> **Required work**
The whole listing needs to be written out exactly, except for any images.

> **Source material**
[Start of section]

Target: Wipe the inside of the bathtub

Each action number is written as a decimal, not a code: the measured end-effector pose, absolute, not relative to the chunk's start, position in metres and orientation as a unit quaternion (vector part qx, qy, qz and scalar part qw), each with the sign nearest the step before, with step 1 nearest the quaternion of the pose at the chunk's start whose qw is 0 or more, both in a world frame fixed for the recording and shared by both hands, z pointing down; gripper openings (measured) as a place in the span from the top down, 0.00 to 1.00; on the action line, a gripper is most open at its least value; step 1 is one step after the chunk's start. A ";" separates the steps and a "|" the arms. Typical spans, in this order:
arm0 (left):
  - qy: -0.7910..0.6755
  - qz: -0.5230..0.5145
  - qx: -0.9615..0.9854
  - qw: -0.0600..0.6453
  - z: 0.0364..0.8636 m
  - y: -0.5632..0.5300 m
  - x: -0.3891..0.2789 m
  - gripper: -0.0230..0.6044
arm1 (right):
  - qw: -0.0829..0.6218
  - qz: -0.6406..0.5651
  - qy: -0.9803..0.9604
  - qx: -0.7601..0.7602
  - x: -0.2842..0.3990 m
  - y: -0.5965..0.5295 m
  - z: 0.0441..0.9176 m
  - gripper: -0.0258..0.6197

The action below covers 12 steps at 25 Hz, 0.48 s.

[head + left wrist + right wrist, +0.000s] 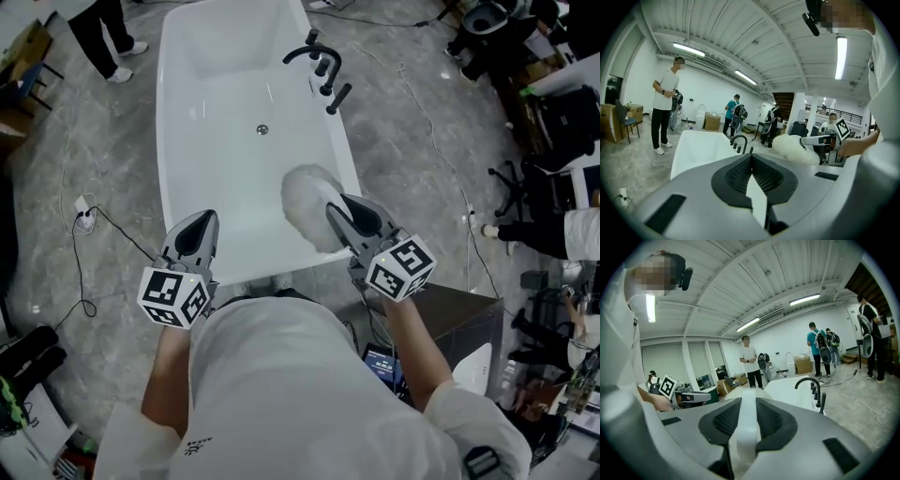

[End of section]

> **Output below**
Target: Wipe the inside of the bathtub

Each action number is written as a decimal, not a code: the measured end-effector pose, absolute, not relative to the chunk's start, position in metres and orientation as a unit quaternion (vector part qx, qy, qz and scalar part qw), each with the sign nearest the step before, with step 1 nearest the quaternion of the pose at the chunk's start whose qw is 0 or more, both in a world frame fixed for the recording and shared by both hands, z pointing down; gripper openings (measured) as a place in the span from the top down, 0.00 to 1.00; on the action line, a gripper is most open at its least value; step 1 is one step after the chunk's start. A ";" separates the steps and a "|" the arms. Typical spans, in this order:
arm0 (left):
  - qy: -0.7910..0.6755
  - qz: -0.5230..0.5145
  - qx: -0.9615..0.9854
  - qw: -0.0600..0.6453
  - z: 0.0364..0.8636 m
  - y: -0.5632..0.5300 m
  - x: -0.3891..0.2789 m
  - gripper: -0.0230..0.6044
arm1 (right):
  - qw: -0.0829..0.6218
  - qz: -0.6406..0.5651
  - qy: -0.9803..0.9604
  - qx: -0.7601..0.7602
  - x: -0.2842..0.3990 m
  - y: -0.5965..0.5295 m
  - z: 0.0441..0.9176 m
  - gripper: -0.0258..0.6197

The action below covers 12 steps at 25 Hz, 0.48 s.

[head + left wrist + right wrist, +0.000s] 

This output is now finished.